New York legal services firm Axiom, for example, told Reuters it had more than 200 data privacy lawyers working on GDPR projects – about a sixth of all its lawyers.

It said it would hire over 100 more staff this year to deal with GDPR and also create training programs so that more of its lawyers would be qualified to work on those types of projects.

Wim Remes, a cyber security consultant in Brussels, said he was fielding about a dozen GDPR-related calls per week. His clients are based in Europe and the Americas and include retailers and technology firms.

He said American companies had been slower off the mark to respond to GDPR than their European counterparts and were now scrambling to catch up. “In the last two or three months, the demand has mostly been from US organizations,” he added.

The costs are substantial: among 300 big companies in the process of becoming GDPR compliant, 40 percent said they had spent more than $10 million, and 88 percent said they had spent more than $1 million, according to a PwC survey of American, British and Japanese executives published in September.

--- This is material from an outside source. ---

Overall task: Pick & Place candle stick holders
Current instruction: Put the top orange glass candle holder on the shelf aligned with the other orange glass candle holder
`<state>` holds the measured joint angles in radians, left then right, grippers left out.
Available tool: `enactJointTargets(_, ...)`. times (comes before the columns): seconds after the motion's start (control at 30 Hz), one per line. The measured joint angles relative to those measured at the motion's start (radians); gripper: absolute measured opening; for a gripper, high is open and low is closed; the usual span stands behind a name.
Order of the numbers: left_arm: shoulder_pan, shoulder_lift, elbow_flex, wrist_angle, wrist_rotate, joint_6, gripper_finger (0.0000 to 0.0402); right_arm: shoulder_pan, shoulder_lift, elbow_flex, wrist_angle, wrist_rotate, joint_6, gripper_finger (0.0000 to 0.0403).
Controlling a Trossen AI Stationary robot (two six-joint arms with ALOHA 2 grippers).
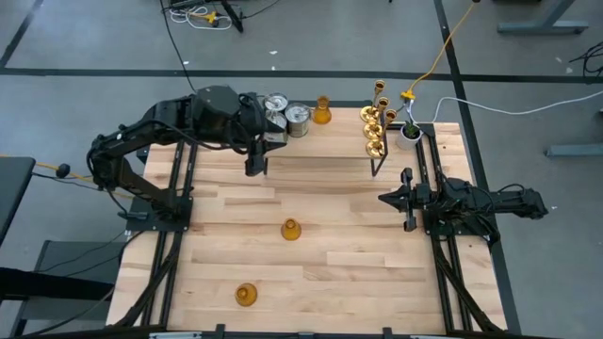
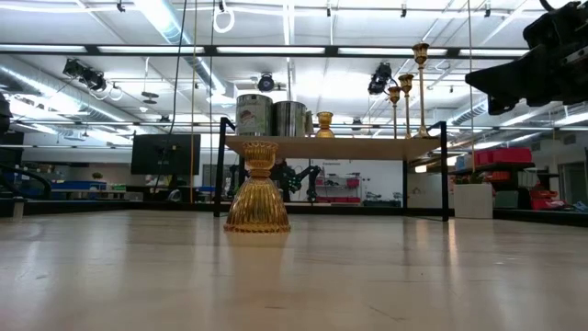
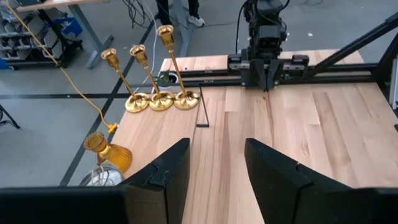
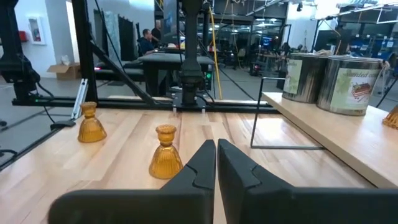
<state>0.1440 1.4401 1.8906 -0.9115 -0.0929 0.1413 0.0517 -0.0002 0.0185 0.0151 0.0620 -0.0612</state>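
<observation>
High view: left gripper (image 1: 256, 169) hangs by the shelf (image 1: 330, 141), fingers spread, empty; right gripper (image 1: 407, 200) waits, fingers pressed together. Two amber holders (image 1: 291, 229) remain on the tabletop (image 1: 330, 273). You reach for one next.

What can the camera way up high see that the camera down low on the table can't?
Only the high view shows the second amber holder near the table's front edge, the small potted plant, and both grippers: the left gripper open beside the shelf, the right gripper shut at the table's right side.

Only the low view shows the room's ceiling lights and the space under the shelf.

Both show the middle amber holder, the silvery holders and brass holders on the shelf.
</observation>
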Motion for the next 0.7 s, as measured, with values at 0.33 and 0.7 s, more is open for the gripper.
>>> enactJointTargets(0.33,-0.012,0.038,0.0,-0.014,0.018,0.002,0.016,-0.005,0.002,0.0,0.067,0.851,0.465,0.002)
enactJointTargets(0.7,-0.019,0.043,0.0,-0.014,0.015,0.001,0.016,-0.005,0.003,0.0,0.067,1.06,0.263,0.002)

The work will not end on May 25, when GDPR kicks in, as companies will be required to provide regular data audits for EU authorities to prove they are compliant. Companies that handle especially sensitive information will have to hire a data protection officer.

Lingesh Palaniappan, CEO of Grit Software Systems, described the work he’s doing on GDPR compliance for a mid-sized software company as a gruelling manual process.

His staff has to go through every software application and database and record details such as the exact type of data they contain – whether it be names and addresses, or more personal information like medical records – and who has access to it. The team builds charts to keep top management informed on how far along the company is in its GDPR compliance process.